Düren. Das war mal gekonnt inszeniert! Klingt die Einladung zu einem Liederabend mit Operettenmelodien eher nach zurücklehnen und leicht vor sich hindämmern, saßen die rund 150 Zuhörer am vergangenen Sonntag im Konzertsaal von Schloss Burgau nach den ersten Staunattacken pielegerade und hellwach auf ihren Stühlen.

Die beiden Gesangskünstler Birgit Breidenbach und Wolfgang Tombeux hatten sich unter der Überschrift „(K)ein Problem mit der Liebe“ so allerlei zum Thema „Liebe“ ausgedacht.

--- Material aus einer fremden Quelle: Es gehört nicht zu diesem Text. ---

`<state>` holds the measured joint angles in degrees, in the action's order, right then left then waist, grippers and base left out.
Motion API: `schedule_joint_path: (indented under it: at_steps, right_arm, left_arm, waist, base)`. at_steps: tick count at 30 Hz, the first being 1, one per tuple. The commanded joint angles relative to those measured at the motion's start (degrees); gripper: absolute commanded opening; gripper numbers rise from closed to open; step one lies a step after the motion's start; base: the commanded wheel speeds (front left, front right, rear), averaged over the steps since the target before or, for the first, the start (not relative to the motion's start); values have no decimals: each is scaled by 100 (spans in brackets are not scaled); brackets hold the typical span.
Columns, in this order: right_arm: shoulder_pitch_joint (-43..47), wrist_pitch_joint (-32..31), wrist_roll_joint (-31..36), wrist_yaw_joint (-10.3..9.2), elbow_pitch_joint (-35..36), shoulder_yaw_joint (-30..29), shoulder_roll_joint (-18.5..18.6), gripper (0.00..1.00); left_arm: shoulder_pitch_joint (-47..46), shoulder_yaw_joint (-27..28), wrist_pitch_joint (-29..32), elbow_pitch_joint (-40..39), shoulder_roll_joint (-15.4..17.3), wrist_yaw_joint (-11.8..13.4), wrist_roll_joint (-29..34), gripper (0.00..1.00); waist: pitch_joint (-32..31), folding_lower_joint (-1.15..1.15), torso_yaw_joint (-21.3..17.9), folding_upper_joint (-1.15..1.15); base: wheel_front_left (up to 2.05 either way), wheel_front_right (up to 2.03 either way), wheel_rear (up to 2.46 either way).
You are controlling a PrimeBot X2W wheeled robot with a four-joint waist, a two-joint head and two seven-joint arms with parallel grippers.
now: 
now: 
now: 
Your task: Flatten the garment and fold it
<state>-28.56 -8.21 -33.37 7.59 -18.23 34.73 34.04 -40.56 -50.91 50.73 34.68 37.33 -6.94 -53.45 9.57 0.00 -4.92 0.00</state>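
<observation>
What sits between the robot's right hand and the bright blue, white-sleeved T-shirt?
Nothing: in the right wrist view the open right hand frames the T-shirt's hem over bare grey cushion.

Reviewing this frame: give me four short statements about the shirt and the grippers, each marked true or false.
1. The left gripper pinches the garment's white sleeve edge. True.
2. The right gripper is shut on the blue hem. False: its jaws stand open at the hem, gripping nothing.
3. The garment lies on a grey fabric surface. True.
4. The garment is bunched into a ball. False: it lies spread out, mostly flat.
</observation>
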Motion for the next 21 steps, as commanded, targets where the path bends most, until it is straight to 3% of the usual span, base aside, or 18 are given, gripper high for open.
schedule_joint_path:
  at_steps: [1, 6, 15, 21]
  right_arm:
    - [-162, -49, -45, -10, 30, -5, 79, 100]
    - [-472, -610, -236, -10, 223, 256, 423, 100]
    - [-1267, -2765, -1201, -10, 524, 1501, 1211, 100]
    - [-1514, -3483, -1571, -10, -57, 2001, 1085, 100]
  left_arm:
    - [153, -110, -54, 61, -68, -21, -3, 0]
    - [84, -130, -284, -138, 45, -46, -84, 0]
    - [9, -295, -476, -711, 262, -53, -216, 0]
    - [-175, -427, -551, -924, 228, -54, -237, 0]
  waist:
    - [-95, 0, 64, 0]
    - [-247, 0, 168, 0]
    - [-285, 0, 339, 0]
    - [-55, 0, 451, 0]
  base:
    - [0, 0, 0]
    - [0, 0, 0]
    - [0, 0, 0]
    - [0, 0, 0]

Unterteilt in einzelne Kapitel präsentierten sie von der Schnulze bis zum Schmankerl nahezu alles, was die neuere Musikwelt zum Thema zu bieten hat. Begleitet wurden die beiden von Jan Weigelt am Flügel. Mit seiner Spiellust und seinem großen Können, denn auch oder vielleicht gerade die leichte Muse will gelernt und korrekt präsentiert sein, beflügelte er die beiden Stimmartisten auf das Feinste. Während Jan Weigelt von vorne herein am Tasteninstrument mitten auf der Bühne Platz nahm, verteilten sich Breidenbach und Tombeux zunächst abwechselnd im Saal.

Mit den allerwenigsten Hilfsmitteln, mit viel Humor und Finesse inszenierten die beiden das ganz große Schauspiel. Den ersten Paukenschlag lieferte die Sängerin. In einem Türrahmen am Rande des Saales stehend setzte sie an zum Titel „Irgendwo auf der Welt“.

Allerdings säuselte den Zuhörern keine zart-zuckersüße Sopranstimme entgegen, die sich auf hohen Hacken in die höchsten Höhen des Tonhimmels schraubt, sondern eine Kontra-Altstimme, wie sie tiefer kaum sein kann.

Doch siehe da: Hervorragend ergänzten sich Kontra-Alt und Bariton, kamen sich räumlich immer näher, bis es akustisch und optisch blitzte und funkte in Titeln wie „Die ganze Welt ist himmelblau“, „So verliebt“ oder auch „Ich bin ja heut so glücklich“.

Aber wie es im Leben manchmal so geht, so inszenierte es auch das musikalische Trio: Der Alltag kehrt ein („Das bisschen Haushalt“, „Ohne Krimi geht die Mimi nicht ins Bett“, „Tamerlan“), und mit Streit und Trennung („Der Liebesbrief“, „Frag nicht, warum ich gehe“, „Die Liebe ist ein seltsames Spiel“, „Davon geht die Welt nicht unter“) endete die ganze Geschichte.

Super gemacht, dafür gab es eine Menge begeisterten Beifall. Dass die Ausnahme-Sängerin, die als Dozentin an der Hochschule für Musik in Münster lehrt, frei nach dem Motto lebt: „Sich nie in Routine verlieren und immer nach neuen Wegen suchen“, das kauft man ihr nach diesem Abend sofort und ohne zu zweifeln ab.